Transcribe the full listing exactly, and drop every picture.

Provided data: Begin

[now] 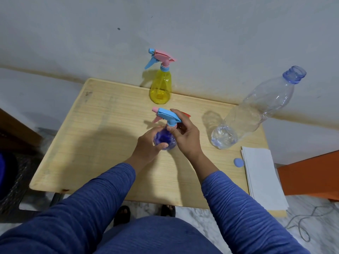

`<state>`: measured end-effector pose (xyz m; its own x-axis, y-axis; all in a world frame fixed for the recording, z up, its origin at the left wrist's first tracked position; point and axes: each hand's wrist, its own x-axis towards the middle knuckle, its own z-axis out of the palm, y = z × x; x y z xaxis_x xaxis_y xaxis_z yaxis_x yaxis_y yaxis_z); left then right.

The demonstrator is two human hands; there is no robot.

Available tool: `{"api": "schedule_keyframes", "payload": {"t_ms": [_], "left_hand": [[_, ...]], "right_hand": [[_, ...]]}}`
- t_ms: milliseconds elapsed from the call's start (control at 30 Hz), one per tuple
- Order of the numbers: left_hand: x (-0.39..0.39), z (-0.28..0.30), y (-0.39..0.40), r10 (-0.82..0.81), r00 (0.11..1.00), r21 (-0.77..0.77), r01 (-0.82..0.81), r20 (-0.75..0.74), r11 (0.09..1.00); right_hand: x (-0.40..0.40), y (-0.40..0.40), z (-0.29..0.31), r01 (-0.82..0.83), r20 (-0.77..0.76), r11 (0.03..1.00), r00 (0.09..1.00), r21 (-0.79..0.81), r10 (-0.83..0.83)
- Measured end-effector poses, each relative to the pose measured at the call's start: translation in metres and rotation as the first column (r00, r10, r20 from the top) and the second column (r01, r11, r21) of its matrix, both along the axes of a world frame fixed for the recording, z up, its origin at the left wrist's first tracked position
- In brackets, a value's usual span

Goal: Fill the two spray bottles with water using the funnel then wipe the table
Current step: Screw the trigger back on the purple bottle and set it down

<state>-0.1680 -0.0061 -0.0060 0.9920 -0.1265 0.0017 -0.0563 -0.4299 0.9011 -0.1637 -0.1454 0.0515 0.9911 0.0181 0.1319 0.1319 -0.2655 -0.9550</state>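
— Blue and see-through, is that the blue spray bottle (166,139) near the middle of the wooden table (102,136)?

— Yes, a rounded body standing upright, with a light-blue spray head (167,115) and a pink nozzle tip pointing toward ten o'clock. The left hand (148,145) wraps the body from the eight o'clock side, fingers curled around it, thumb across the front. The right hand (185,138) comes in from four o'clock; its thumb and fingertips are pinched around the collar just under the head (the other fingers curl behind, hidden).

— And nearby?

— At four o'clock of the hands, near the table's right edge, a small blue cap (238,162) lies just beside a stack of white paper (262,178). At three o'clock stands a clear water bottle (256,112), uncapped, a little water in its base.

— Farther back?

— At twelve o'clock, by the wall, the yellow spray bottle (160,88) stands upright with a pink head and blue trigger, well apart from both hands.
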Motion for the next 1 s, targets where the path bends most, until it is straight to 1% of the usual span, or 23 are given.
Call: {"api": "schedule_keyframes", "payload": {"t_ms": [67, 133, 233, 333, 367, 400, 500, 600, 667, 800, 833, 900, 967, 1000], "left_hand": [[0.000, -0.001, 0.000, 0.008, 1.000, -0.009, -0.008, -0.006, 1.000], [0.000, 0.000, 0.000, 0.010, 1.000, -0.003, -0.010, 0.006, 1.000], [0.000, 0.000, 0.000, 0.005, 1.000, 0.021, -0.005, 0.007, 1.000], [-0.001, 0.000, 0.001, -0.019, 1.000, 0.030, 0.019, 0.014, 0.999], [-0.001, 0.000, 0.001, -0.029, 0.999, 0.030, 0.028, 0.018, 0.999], [-0.001, 0.000, 0.001, -0.036, 0.999, 0.029, 0.036, 0.022, 0.999], [-0.001, 0.004, 0.000, -0.033, 0.999, 0.021, 0.033, 0.039, 0.999], [-0.001, 0.004, -0.001, -0.023, 0.999, 0.034, 0.021, 0.048, 0.999], [-0.001, 0.004, -0.001, -0.020, 0.999, 0.022, 0.019, 0.043, 1.000], [-0.002, 0.006, -0.001, -0.007, 1.000, 0.005, 0.007, 0.014, 1.000], [-0.002, 0.006, -0.001, -0.008, 1.000, 0.007, 0.007, 0.015, 1.000], [-0.002, 0.007, -0.002, -0.011, 1.000, 0.009, 0.011, 0.018, 1.000], [-0.001, 0.007, -0.002, -0.014, 1.000, 0.020, 0.014, 0.027, 1.000], [-0.001, 0.006, -0.001, -0.013, 0.999, 0.021, 0.012, 0.029, 1.000]], "right_hand": [[-0.002, -0.001, -0.001, -0.006, -0.032, 0.998, 0.999, 0.067, 0.008], [-0.001, -0.004, -0.002, -0.010, -0.038, 0.997, 0.999, 0.070, 0.013], [0.003, -0.004, -0.003, -0.007, -0.033, 1.000, 0.999, -0.003, 0.007], [0.005, 0.003, -0.006, 0.060, 0.041, 0.988, 0.998, -0.145, -0.054], [0.005, 0.004, -0.006, 0.064, 0.057, 0.984, 0.997, -0.166, -0.055], [0.006, 0.004, -0.004, 0.050, 0.060, 0.984, 0.997, -0.171, -0.040], [0.007, -0.002, 0.002, -0.067, 0.072, 0.979, 0.994, -0.193, 0.082], [0.006, -0.008, 0.005, -0.138, 0.131, 0.940, 0.974, -0.313, 0.186], [0.007, -0.009, 0.002, -0.115, 0.169, 0.919, 0.967, -0.377, 0.191], [0.011, -0.002, -0.002, -0.022, 0.174, 0.924, 0.980, -0.381, 0.094], [0.012, -0.002, -0.002, -0.025, 0.174, 0.920, 0.980, -0.391, 0.100], [0.012, -0.005, 0.001, -0.079, 0.174, 0.905, 0.971, -0.419, 0.165], [0.007, -0.009, 0.003, -0.132, 0.159, 0.906, 0.965, -0.402, 0.211], [0.005, -0.009, 0.004, -0.127, 0.155, 0.910, 0.967, -0.394, 0.202]]}}
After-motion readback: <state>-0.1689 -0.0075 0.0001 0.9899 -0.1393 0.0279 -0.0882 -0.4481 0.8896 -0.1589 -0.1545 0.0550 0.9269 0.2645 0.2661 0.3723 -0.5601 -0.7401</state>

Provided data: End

** Solution below **
[now] 

`<state>`: measured end-effector pose (xyz m; its own x-axis, y-axis; all in a world frame fixed for the recording, z up, its origin at the left wrist's first tracked position; point and axes: each hand's wrist, its own x-axis towards the middle knuckle, its own z-axis out of the palm, y = z × x; x y z xaxis_x xaxis_y xaxis_z yaxis_x yaxis_y yaxis_z); left then right.

The demonstrator is two human hands; there is no robot.

Available tool: `{"api": "schedule_keyframes", "payload": {"t_ms": [_], "left_hand": [[_, ...]], "right_hand": [[_, ...]]}}`
- t_ms: milliseconds elapsed from the call's start (control at 30 Hz), one per tuple
- Order of the numbers: left_hand: x (-0.39..0.39), z (-0.28..0.30), y (-0.39..0.40), r10 (-0.82..0.81), r00 (0.11..1.00), r21 (-0.77..0.77), r01 (-0.82..0.81), r20 (-0.75..0.74), r11 (0.09..1.00); right_hand: x (-0.40..0.40), y (-0.40..0.40), z (-0.29..0.31), r01 (-0.82..0.83), r20 (-0.77..0.76), r11 (0.03..1.00), r00 (0.09..1.00), r21 (-0.79..0.81), r10 (-0.83..0.83)
- Measured end-effector poses, each relative to the pose measured at the call's start: translation in metres and rotation as the first column (r00, r10, r20 from the top) and the second column (r01, r11, r21) of its matrix, both along the axes of a world frame fixed for the recording, z up, its origin at the left wrist's first tracked position
- In brackets, a value's usual span

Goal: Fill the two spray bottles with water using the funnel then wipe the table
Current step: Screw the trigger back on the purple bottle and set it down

<state>-0.1680 -0.0061 -0.0060 0.9920 -0.1265 0.0017 -0.0563 -0.4299 0.9011 -0.1637 -0.1454 0.0515 0.9911 0.0181 0.1319 0.1319 -0.2655 -0.9550</state>
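— Blue and see-through, is that the blue spray bottle (166,139) near the middle of the wooden table (102,136)?

— Yes, a rounded body standing upright, with a light-blue spray head (167,115) and a pink nozzle tip pointing toward ten o'clock. The left hand (148,145) wraps the body from the eight o'clock side, fingers curled around it, thumb across the front. The right hand (185,138) comes in from four o'clock; its thumb and fingertips are pinched around the collar just under the head (the other fingers curl behind, hidden).

— And nearby?

— At four o'clock of the hands, near the table's right edge, a small blue cap (238,162) lies just beside a stack of white paper (262,178). At three o'clock stands a clear water bottle (256,112), uncapped, a little water in its base.

— Farther back?

— At twelve o'clock, by the wall, the yellow spray bottle (160,88) stands upright with a pink head and blue trigger, well apart from both hands.
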Motion for the next 1 s, targets where the path bends most, until it is straight to 1% of the usual span, or 23 are given.
Call: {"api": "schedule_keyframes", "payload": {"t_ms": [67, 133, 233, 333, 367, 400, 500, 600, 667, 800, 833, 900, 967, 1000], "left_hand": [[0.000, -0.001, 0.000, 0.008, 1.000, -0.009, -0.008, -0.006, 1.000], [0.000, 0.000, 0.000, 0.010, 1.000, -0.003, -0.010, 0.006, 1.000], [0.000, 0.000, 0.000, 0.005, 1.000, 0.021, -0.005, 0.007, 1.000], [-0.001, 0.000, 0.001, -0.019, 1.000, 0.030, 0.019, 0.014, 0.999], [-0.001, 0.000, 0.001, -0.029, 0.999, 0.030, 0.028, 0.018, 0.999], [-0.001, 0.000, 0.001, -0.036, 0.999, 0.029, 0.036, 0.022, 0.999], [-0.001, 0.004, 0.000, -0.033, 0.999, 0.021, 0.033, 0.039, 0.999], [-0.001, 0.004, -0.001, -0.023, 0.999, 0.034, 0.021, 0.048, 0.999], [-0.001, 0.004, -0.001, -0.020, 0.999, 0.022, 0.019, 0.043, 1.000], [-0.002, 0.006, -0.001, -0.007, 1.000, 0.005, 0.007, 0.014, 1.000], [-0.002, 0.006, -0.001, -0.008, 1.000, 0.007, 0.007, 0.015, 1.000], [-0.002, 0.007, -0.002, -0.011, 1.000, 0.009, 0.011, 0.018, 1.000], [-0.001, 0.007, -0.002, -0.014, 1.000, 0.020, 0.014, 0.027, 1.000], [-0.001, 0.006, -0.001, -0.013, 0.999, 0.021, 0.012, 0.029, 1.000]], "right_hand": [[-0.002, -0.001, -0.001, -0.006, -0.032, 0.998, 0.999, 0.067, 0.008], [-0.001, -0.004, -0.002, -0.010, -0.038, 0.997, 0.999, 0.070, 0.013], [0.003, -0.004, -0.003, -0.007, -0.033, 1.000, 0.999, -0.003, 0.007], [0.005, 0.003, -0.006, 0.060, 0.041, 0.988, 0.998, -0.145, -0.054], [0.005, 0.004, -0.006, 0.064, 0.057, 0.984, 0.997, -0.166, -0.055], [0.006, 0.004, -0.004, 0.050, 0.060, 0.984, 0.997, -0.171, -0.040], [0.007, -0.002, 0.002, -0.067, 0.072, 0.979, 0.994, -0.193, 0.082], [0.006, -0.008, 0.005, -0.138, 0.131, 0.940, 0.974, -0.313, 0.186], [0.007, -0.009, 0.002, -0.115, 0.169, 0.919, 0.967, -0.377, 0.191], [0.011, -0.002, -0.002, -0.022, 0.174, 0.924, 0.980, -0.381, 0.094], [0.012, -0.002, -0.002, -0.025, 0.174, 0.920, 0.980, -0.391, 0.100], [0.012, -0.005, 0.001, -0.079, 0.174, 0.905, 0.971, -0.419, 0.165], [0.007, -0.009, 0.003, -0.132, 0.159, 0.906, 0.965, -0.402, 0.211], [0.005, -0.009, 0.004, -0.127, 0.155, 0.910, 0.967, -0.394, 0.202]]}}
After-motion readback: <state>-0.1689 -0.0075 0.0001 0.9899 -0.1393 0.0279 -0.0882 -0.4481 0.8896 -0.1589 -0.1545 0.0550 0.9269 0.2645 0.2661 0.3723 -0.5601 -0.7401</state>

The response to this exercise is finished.